◆ **Exercise instructions**
The listing below holds a line with "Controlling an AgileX" and a later line with "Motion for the". Write out those two lines and every line between them, exactly, and nothing else.
BEGIN Source material
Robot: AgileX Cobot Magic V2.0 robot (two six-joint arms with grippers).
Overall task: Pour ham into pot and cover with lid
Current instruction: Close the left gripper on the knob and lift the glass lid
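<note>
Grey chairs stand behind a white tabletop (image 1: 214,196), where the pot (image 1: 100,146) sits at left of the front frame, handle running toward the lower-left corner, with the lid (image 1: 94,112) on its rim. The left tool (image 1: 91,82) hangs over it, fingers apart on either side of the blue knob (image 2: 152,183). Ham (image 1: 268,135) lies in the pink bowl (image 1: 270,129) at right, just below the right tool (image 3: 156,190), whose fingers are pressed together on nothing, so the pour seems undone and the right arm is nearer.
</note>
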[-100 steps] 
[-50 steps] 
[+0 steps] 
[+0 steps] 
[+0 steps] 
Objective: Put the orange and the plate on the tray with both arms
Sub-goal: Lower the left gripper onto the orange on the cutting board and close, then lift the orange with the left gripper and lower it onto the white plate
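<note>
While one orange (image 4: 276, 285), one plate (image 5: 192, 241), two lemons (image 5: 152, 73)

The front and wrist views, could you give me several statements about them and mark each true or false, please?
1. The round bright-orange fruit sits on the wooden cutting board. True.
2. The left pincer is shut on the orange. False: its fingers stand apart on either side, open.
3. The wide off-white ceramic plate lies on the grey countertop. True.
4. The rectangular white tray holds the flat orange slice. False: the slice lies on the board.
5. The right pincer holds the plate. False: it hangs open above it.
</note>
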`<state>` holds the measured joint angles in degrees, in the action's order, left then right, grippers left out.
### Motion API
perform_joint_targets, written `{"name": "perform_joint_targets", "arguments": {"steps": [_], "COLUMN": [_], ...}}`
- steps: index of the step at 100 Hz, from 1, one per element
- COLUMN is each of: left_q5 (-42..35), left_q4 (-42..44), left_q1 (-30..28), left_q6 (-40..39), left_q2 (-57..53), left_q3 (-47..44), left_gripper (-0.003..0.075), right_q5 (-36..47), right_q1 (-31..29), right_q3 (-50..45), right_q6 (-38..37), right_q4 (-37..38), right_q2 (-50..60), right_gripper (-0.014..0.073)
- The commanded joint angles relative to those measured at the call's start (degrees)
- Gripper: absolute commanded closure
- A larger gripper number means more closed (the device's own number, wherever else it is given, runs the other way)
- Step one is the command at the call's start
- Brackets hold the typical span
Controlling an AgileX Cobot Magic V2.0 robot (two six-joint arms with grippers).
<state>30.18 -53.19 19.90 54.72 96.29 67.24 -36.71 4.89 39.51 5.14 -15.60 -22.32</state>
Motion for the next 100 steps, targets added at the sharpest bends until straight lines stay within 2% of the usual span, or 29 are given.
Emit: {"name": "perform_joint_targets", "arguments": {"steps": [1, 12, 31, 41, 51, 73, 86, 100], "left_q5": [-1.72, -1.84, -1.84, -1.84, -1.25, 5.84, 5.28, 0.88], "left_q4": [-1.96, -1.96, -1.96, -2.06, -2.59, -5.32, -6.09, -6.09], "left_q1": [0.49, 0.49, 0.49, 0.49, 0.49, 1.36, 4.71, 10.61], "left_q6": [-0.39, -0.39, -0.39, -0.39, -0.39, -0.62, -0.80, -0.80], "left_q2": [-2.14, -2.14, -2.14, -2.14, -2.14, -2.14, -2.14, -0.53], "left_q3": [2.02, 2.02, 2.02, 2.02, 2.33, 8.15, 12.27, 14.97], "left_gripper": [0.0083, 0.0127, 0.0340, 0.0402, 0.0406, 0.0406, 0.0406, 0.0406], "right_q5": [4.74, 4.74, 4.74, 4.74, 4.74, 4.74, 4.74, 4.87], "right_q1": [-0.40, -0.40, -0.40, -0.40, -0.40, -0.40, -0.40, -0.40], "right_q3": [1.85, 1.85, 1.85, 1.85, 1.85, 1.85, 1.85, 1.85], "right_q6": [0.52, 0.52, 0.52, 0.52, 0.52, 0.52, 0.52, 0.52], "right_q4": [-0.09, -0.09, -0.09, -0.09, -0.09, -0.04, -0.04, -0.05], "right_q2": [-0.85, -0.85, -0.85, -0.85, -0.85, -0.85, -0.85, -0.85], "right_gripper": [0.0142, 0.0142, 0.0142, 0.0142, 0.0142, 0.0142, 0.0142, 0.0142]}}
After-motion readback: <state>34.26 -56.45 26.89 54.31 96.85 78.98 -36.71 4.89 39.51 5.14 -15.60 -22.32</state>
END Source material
◆ **Written solution**
Controlling an AgileX Cobot Magic V2.0 robot (two six-joint arms with grippers).
<state>30.18 -53.19 19.90 54.72 96.29 67.24 -36.71 4.89 39.51 5.14 -15.60 -22.32</state>
Motion for the next 100 steps, targets added at the sharpest bends until straight lines stay within 2% of the usual span, or 29 are given.

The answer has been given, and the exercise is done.